There are currently ongoing legal proceedings brought by us and/or our subsidiaries, and in certain cases our third party partners, against manufacturers seeking FDA approval for generic versions of our products. For a description of the material related legal proceedings, see Note 15. Commitments and Contingencies in the Consolidated Financial Statements included in Part IV, Item 15 of our 2018 Form 10-K.

We also believe it is likely that manufacturers may seek FDA approvals for generic, OTC or other competing versions of other of our key pharmaceutical products, either through the filing of ANDAs, through the OTC monograph process or the use of other means.

We are currently dependent on outside manufacturers for the manufacture of a significant amount of our products; therefore, we have and will continue to have limited control of the manufacturing process and related costs. Certain of our manufacturers currently constitute the sole source of one or more of our products.
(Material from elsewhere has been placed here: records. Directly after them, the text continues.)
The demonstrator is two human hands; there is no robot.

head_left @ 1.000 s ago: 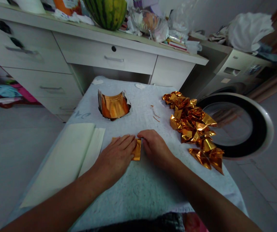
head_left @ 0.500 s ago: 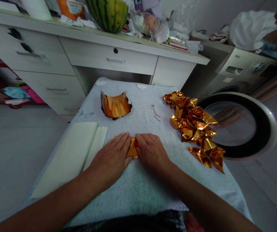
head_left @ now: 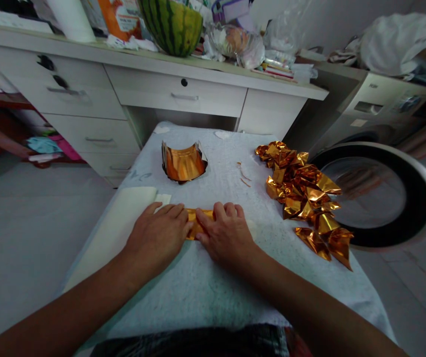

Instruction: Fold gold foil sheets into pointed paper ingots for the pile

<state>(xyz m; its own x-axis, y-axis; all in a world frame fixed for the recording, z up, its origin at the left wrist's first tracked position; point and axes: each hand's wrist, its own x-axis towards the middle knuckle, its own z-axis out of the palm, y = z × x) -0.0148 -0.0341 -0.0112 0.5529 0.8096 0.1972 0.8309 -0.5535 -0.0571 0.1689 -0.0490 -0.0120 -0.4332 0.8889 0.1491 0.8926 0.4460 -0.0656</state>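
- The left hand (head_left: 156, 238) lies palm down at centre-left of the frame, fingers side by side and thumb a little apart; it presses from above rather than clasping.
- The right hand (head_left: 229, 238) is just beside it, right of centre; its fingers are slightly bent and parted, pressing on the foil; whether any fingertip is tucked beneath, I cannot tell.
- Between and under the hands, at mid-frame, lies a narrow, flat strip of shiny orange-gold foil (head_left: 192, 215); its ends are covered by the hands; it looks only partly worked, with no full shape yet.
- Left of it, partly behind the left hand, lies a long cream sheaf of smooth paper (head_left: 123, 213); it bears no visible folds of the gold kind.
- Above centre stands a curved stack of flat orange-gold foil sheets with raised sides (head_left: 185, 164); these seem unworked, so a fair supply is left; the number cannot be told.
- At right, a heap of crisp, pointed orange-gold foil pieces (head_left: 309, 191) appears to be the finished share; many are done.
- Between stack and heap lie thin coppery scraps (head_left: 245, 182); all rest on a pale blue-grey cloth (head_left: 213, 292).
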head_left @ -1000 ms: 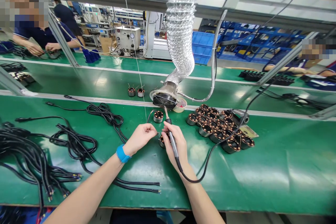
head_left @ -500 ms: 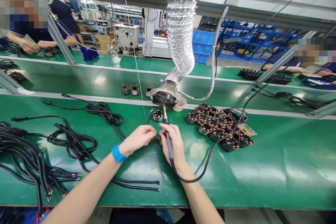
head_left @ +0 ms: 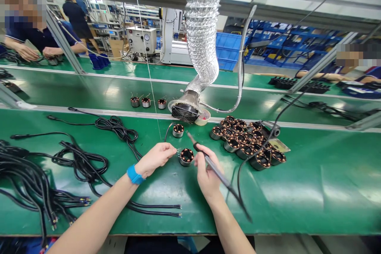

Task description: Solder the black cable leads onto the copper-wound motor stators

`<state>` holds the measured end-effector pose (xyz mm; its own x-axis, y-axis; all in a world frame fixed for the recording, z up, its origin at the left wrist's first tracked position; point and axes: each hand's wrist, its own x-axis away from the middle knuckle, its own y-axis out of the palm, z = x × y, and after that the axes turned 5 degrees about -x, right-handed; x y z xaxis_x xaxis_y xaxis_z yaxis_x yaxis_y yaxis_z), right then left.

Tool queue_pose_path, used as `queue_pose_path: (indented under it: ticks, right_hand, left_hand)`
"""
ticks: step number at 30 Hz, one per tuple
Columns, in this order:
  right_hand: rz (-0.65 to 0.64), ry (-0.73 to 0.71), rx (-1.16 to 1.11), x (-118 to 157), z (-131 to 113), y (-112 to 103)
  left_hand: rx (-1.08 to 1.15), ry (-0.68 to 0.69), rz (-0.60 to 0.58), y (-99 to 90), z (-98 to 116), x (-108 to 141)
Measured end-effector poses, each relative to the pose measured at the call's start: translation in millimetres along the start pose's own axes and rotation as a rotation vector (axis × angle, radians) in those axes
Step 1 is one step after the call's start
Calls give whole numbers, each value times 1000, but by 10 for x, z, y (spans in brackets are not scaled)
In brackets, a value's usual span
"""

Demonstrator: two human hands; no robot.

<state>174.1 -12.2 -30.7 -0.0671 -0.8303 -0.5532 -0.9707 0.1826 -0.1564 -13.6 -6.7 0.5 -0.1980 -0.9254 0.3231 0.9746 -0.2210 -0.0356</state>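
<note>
My left hand [head_left: 163, 154], with a blue band at the wrist, is closed in a pinch on thin wires [head_left: 179, 151] beside a motor stator [head_left: 186, 157]. That stator is a metal ring with copper windings, standing on the green bench. My right hand [head_left: 208, 168] is wrapped round a soldering iron [head_left: 212, 164], its tip pointing up and left, apart from the stator. A second stator [head_left: 178, 130] stands just behind, with a short black cable end beside it. What lies inside my left fingertips is hidden.
Several stators [head_left: 232, 145] are clustered at the right, by a metal holder [head_left: 272, 129]. Black cables [head_left: 80, 158] cover the left. A fume fan [head_left: 186, 113] hangs from a foil duct [head_left: 205, 27]; a small round tub [head_left: 203, 118] sits beside it. Co-workers sit across the bench.
My right hand has moved right and away from the wires, tilting the soldering iron over to the left. The stator between my hands is now uncovered. My left hand has barely moved.
</note>
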Motion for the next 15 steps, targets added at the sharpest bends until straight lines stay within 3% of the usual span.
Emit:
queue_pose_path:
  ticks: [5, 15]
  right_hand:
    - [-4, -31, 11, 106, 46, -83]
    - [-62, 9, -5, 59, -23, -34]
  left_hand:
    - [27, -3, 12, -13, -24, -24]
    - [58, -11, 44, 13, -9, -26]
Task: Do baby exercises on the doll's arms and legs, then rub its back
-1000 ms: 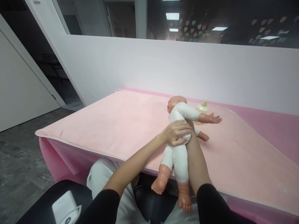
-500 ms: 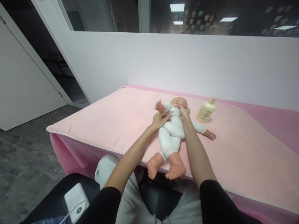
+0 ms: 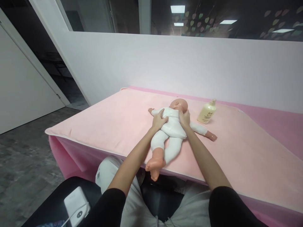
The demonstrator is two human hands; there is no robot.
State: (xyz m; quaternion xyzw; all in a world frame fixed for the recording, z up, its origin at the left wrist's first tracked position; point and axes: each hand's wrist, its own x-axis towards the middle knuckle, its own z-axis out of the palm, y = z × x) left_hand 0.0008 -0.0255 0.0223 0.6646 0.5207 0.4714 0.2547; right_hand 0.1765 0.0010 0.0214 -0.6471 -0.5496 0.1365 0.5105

Third party manufacturers currently manufacture a significant amount of our products pursuant to contractual arrangements. Certain of our manufacturers currently constitute the sole source of our products. For example, Teikoku Seiyaku Co., Ltd. is our sole source of LIDODERM^® and GlaxoSmithKline plc is our sole source of VOLTAREN^® Gel. Because of contractual restraints and the lead-time necessary to obtain FDA approval and/or Drug Enforcement Agency registration of a new manufacturer, there are no readily accessible alternatives to these manufacturers and replacement of any of these manufacturers may be expensive and time consuming and may cause interruptions in our supply of products to customers. Our business and financial viability are dependent on these third party manufacturers for continued manufacture of our products, the continued regulatory compliance of these manufacturers and the strength, validity and terms of our various contracts with these manufacturers. Any interruption or failure by these manufacturers to meet their obligations pursuant to various agreements with us on schedule or in accordance with our expectations, or any termination by these manufacturers of our supply arrangements, which, in each case, could be the result of one or many factors outside of our control, could delay or prevent our ability to achieve sales expectations, cause interruptions in our supply of products to customers, cause us to incur failure-to-supply penalties, disrupt our operations or cause reputational harm to our company, any or all of which could have a material adverse effect on our business, financial condition, results of operations and cash flows.